GIVEN DATA =>
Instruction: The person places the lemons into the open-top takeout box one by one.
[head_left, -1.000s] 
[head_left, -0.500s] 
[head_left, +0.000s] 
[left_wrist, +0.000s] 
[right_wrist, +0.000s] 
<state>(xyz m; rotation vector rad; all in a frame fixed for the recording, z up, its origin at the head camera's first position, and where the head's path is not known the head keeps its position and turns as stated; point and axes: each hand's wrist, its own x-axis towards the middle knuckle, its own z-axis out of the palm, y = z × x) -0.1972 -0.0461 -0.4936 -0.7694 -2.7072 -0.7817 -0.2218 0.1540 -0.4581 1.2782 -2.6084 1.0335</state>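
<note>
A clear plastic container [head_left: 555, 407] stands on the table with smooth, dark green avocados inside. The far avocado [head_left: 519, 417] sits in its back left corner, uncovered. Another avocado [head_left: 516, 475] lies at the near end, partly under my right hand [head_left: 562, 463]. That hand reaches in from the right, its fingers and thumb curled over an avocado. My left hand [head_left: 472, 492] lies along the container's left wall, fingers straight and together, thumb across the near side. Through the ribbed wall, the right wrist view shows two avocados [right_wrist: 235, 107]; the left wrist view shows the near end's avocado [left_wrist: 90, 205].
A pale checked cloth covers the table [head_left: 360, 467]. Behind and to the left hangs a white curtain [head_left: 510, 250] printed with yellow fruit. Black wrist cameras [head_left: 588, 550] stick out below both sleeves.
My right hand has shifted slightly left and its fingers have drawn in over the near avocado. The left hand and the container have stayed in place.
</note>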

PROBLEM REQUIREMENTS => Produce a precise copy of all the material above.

TASK OUTPUT =>
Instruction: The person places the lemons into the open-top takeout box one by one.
[head_left, -1.000s] 
[head_left, -0.500s] 
[head_left, +0.000s] 
[left_wrist, +0.000s] 
[right_wrist, +0.000s] 
<state>(xyz m; rotation vector rad; all in a frame fixed for the recording, z up, its origin at the head camera's first position, and where the head's path is not known the head keeps its position and turns as stated; point and axes: each hand's wrist, its own x-axis towards the middle knuckle, its own z-axis out of the palm, y = z × x) -0.1972 -0.0461 -0.4936 -0.7694 -2.7072 -0.7817 -0.2218 0.1540 -0.4581 1.2782 -2.6084 1.0335</state>
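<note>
A clear plastic container [head_left: 555, 407] stands on the table with smooth, dark green avocados inside. The far avocado [head_left: 519, 417] sits in its back left corner, uncovered. Another avocado [head_left: 516, 475] lies at the near end, partly under my right hand [head_left: 562, 463]. That hand reaches in from the right, its fingers and thumb curled over an avocado. My left hand [head_left: 472, 492] lies along the container's left wall, fingers straight and together, thumb across the near side. Through the ribbed wall, the right wrist view shows two avocados [right_wrist: 235, 107]; the left wrist view shows the near end's avocado [left_wrist: 90, 205].
A pale checked cloth covers the table [head_left: 360, 467]. Behind and to the left hangs a white curtain [head_left: 510, 250] printed with yellow fruit. Black wrist cameras [head_left: 588, 550] stick out below both sleeves.
My right hand has shifted slightly left and its fingers have drawn in over the near avocado. The left hand and the container have stayed in place.
</note>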

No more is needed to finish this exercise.